He would probably be plunging up and down the corridor with a growing impatience..... There he was, unconcernedly waiting; his singing determined child’s head reared hatless above the dreadful overcoat, the clear light of the corridor upon its modest thought-moulded dignity ... distinguished .... that was what he was. She felt unworthy, helplessly inadequate, coming up the corridor to
claim him. She was amongst the people passing about him before he saw her; and she caught again the look of profound reproachful brooding melancholy seated in his eyes, so strangely contradicting his whole happy look of a child standing at a party, gazing, everything pouring into its wide eyes; dancing and singing within itself, unconscious of its motionless body.

“Here we are,” she said avertedly as he came eagerly forward.

“Let us quickly to this official” he urged in his indoor voice.

“All right; this way.” He hurried along at her side, beard forward, his yellow boots plunging in long rapid strides beneath his voluminously floating overcoat.

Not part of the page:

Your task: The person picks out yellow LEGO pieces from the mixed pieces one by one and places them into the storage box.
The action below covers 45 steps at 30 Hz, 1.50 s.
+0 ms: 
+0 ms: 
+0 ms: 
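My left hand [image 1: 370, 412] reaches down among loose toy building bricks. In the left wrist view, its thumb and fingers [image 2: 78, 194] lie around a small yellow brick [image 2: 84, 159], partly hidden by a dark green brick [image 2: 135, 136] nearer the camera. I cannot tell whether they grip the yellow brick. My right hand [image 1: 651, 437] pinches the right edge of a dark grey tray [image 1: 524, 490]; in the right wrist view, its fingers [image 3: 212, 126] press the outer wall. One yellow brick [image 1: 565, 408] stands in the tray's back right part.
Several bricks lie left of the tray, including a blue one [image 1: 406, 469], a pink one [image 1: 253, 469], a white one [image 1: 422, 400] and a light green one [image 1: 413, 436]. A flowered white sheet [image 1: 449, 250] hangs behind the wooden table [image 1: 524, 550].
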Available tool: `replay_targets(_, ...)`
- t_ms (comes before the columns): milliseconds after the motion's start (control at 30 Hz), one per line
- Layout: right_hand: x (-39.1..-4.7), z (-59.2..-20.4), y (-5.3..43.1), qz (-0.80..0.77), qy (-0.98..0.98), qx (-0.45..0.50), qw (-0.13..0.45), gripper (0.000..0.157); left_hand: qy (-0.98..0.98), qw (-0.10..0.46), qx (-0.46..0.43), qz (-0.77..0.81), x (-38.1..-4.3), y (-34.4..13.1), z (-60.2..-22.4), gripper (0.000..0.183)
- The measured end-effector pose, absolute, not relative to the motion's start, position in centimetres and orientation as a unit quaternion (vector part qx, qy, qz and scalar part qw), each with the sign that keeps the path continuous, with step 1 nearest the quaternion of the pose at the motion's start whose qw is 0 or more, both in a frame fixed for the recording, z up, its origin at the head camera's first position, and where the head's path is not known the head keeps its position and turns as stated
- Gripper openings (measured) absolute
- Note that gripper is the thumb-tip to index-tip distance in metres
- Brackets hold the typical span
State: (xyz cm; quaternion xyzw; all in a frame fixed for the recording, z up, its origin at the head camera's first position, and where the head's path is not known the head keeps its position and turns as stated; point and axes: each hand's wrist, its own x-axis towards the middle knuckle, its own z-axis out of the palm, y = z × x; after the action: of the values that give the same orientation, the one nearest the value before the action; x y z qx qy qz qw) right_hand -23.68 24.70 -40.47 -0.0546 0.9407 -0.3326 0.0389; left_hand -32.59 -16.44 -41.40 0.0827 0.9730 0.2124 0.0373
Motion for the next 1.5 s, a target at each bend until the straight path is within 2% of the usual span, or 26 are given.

She resented the librarian’s official manner; the appearance of the visitor, the little card he promptly produced, should have been enough. Stud. Schtudent, how much more expressive than stewdent .... to be able to go about the world for years, so-and-so, stud ..... all doors open and committed to nothing. She asserted herself by making suggestions in French. Mr. Shatov responded politely, also in French, and she felt the absurdity of her eager interference, holding him a prisoner, hiding his studious command of English, in order to flourish forth her knowledge. “We are not afraid even of Russian, if Mr. Shatov prefers to use his own tongue,” said the librarian. Miriam flashed a suspicious glance. He was smiling a self-conscious superior English smile. It soured into embarrassment under her eye.

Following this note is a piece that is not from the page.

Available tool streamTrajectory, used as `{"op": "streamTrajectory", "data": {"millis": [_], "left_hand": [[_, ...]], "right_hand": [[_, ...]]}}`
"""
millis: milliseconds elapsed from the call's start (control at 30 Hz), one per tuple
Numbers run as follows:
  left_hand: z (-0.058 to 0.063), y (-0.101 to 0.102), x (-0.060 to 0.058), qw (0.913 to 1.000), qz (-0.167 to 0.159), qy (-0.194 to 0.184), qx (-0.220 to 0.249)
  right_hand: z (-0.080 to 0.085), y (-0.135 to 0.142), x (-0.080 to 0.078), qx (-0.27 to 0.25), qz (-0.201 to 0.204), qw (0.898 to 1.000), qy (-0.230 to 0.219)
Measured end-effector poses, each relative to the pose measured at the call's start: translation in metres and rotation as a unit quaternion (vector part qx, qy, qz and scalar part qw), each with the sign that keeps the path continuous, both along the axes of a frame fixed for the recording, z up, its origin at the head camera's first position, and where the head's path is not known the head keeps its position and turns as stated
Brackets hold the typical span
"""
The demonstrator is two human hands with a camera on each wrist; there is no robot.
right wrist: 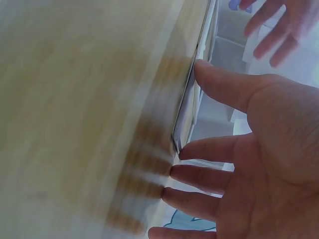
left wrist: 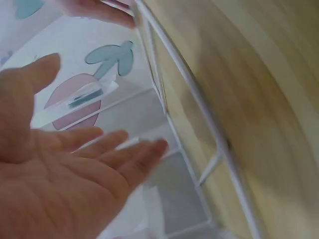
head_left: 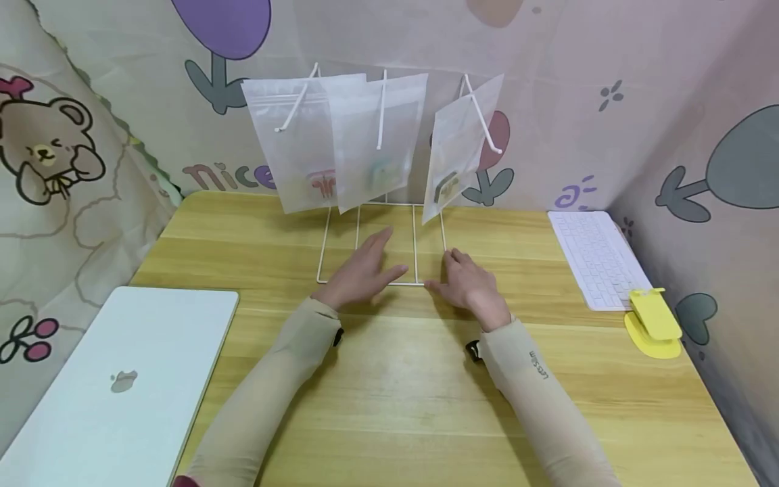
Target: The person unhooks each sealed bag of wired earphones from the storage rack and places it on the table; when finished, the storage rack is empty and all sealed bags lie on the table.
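Observation:
A white wire display rack (head_left: pixel 416 243) stands on the table, its base frame flat on the wood. Three hooks hold frosted zip bags: a left bag (head_left: pixel 298 149) with a reddish item, a middle bag (head_left: pixel 356 128) with a pale green item, and a right bag (head_left: pixel 456 135) with a dark-edged item. My left hand (head_left: pixel 359 270) hovers over the base's left part, fingers extended and thumb apart, holding nothing. At the front right corner of the base, my right hand (head_left: pixel 468 284) touches the wire with thumb and fingertips, its fingers nearly straight in the right wrist view.
A closed silver laptop (head_left: pixel 122 379) lies at the left of the wooden table (head_left: pixel 389 406). On the right are a white keyboard (head_left: pixel 599 260) and a yellow folding stand (head_left: pixel 657 321) at its near end. Patterned cloth (head_left: pixel 566 81) hangs behind and at both sides.

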State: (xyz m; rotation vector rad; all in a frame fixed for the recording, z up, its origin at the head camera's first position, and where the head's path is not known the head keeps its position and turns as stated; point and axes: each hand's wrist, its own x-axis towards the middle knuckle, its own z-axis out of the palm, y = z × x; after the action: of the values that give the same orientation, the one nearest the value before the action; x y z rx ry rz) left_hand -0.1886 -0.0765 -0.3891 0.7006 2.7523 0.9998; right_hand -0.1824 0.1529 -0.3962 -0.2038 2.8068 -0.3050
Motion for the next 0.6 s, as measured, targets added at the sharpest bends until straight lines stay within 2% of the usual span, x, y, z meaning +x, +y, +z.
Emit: {"op": "streamTrajectory", "data": {"millis": [100,267,400,600], "left_hand": [[0.002,0.006,-0.009,0.9978,0.004,-0.021,0.062],[0.008,0.019,-0.024,0.9898,0.042,-0.035,0.132],[0.018,0.033,-0.037,0.9853,0.061,-0.011,0.159],[0.039,0.052,-0.056,0.984,0.074,0.033,0.159]], "right_hand": [[0.0,0.001,0.0,-0.001,-0.003,1.0,0.001],[-0.001,0.001,-0.001,0.0,-0.007,1.0,-0.007],[-0.003,0.001,-0.001,0.004,-0.009,1.0,-0.008],[-0.005,0.002,-0.003,0.004,-0.01,1.0,-0.008]]}}
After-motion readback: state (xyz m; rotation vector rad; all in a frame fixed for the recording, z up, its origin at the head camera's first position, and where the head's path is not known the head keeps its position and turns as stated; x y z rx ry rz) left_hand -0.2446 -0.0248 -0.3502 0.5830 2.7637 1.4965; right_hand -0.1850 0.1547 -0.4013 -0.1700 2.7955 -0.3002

“It is no matter” said Mr. Shatov gently, “you shall immediately say me the requisite formules which I shall at once write.” He stood beautiful, the gentle unconsciously reproachful prey of English people unable to resist their desire to be effective. They stood conquered, competing in silent appreciation, as he bent writing his way into their forgotten library.

“Now I am pairfectly happy” he said as he passed through the swing doors of the reading-room. His head was up radiantly singing, he was rushing trustfully forward, looking at nothing, carrying her on, close at his side, till they reached the barrier of the outmost catalogue desk. He pulled up facing her, with wide wild eyes looking at nothing. “We shall at once take Anakarayninna in English” he shouted in an enthusiastic whisper.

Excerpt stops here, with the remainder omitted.